Your assignment: Each line of the data below containing "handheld" needs to be listed.

• • • •

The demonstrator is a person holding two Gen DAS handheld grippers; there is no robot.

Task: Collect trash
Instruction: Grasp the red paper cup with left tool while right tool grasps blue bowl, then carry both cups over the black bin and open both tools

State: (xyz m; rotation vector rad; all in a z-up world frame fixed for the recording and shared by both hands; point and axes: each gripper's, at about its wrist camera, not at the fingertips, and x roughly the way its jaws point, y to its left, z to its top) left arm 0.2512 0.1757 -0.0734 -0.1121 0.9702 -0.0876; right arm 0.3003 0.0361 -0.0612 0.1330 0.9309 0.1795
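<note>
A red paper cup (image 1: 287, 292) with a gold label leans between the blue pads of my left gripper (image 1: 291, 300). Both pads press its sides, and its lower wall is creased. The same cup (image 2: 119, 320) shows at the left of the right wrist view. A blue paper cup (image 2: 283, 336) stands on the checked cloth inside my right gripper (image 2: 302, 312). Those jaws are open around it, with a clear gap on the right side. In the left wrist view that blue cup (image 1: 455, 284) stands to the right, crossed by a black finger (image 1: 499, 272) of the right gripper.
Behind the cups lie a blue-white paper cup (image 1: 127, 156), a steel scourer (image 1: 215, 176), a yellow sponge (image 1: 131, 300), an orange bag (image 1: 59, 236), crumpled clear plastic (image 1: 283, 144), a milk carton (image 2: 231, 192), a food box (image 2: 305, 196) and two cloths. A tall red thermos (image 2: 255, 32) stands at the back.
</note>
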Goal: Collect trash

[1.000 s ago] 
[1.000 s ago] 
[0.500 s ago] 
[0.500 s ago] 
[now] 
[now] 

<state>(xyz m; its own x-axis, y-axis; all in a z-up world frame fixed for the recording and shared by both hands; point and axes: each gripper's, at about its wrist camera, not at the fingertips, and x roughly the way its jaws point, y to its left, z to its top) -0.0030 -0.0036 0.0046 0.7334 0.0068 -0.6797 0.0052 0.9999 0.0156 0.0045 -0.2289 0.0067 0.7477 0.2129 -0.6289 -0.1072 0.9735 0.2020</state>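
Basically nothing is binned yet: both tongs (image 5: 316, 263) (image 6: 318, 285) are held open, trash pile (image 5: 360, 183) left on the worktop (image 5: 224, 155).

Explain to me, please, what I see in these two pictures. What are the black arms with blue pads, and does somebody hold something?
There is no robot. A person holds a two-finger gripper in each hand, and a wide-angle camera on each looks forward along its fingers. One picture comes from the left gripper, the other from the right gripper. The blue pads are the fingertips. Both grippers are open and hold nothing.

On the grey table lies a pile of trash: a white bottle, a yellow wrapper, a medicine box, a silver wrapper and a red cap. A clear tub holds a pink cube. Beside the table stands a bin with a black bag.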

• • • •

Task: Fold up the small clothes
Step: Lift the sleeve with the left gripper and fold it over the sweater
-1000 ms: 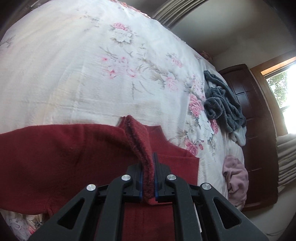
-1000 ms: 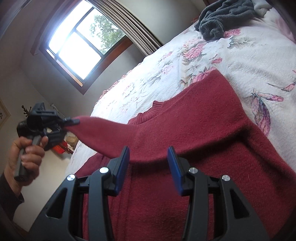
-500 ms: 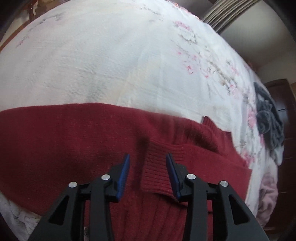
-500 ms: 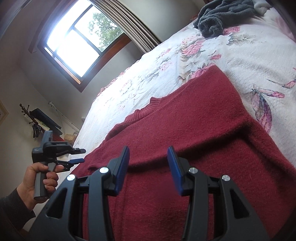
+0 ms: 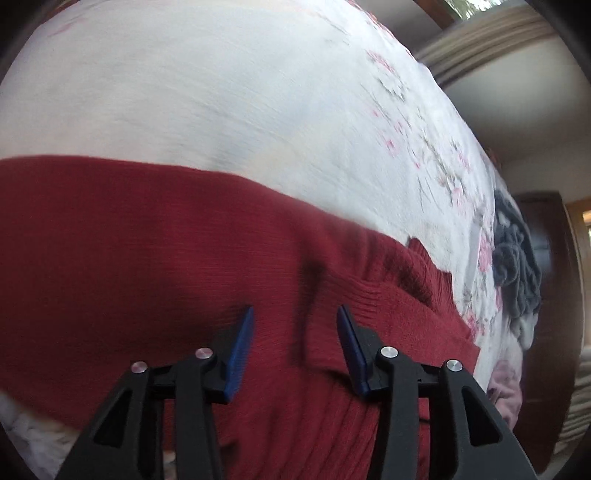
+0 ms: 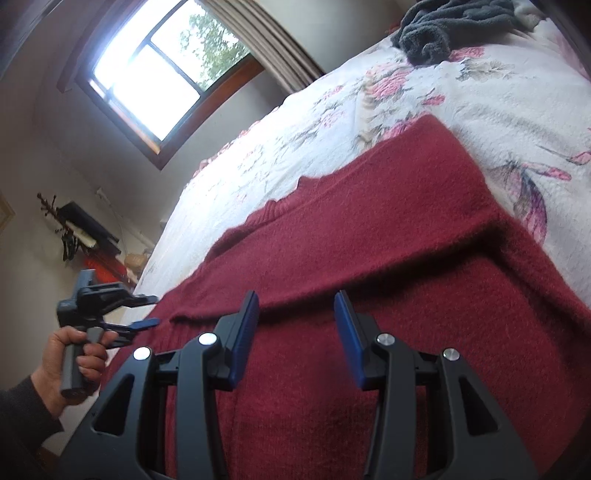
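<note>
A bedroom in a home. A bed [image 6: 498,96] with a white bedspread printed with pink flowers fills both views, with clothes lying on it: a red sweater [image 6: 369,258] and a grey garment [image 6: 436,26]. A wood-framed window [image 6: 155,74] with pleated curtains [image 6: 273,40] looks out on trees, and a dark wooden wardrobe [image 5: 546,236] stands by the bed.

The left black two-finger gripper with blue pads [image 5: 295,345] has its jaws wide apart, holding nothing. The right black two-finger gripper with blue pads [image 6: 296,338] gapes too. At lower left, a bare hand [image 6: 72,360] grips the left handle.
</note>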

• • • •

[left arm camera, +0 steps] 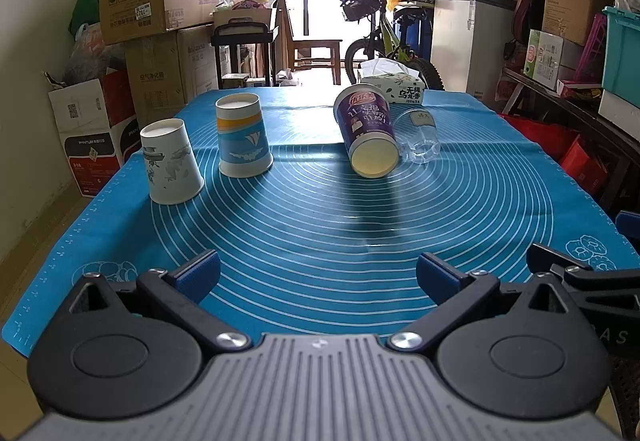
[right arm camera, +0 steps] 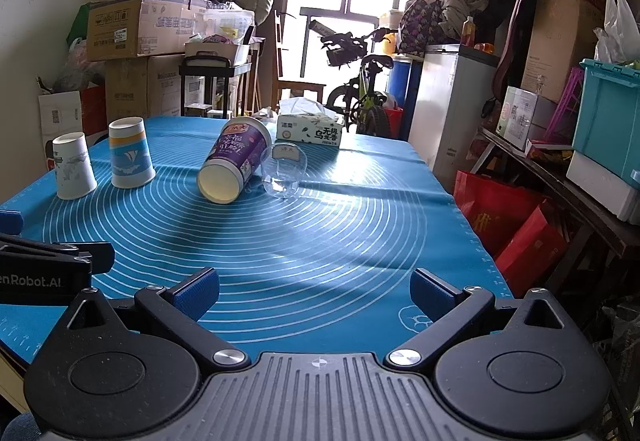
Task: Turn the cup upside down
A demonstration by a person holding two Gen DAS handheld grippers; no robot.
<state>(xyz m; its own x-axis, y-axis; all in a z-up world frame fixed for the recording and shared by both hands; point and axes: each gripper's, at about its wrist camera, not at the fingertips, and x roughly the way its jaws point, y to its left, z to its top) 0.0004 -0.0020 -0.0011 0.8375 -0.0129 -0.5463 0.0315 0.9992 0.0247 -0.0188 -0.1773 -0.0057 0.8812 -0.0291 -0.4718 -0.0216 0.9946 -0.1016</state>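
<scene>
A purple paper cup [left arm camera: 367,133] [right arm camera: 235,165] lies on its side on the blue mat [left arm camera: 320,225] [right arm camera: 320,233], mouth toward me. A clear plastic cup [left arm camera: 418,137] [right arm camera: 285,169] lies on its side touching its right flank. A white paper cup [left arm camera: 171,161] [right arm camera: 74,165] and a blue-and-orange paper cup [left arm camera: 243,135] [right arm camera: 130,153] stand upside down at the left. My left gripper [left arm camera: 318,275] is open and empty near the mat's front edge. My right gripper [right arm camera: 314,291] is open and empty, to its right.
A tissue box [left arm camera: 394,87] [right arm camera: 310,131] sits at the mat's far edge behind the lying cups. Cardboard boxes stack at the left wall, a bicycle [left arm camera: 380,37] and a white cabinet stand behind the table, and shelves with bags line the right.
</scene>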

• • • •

Exercise output:
The demonstrator is a person holding two Gen DAS handheld grippers; there is no robot.
A demonstration by a person holding two Gen DAS handheld grippers; no robot.

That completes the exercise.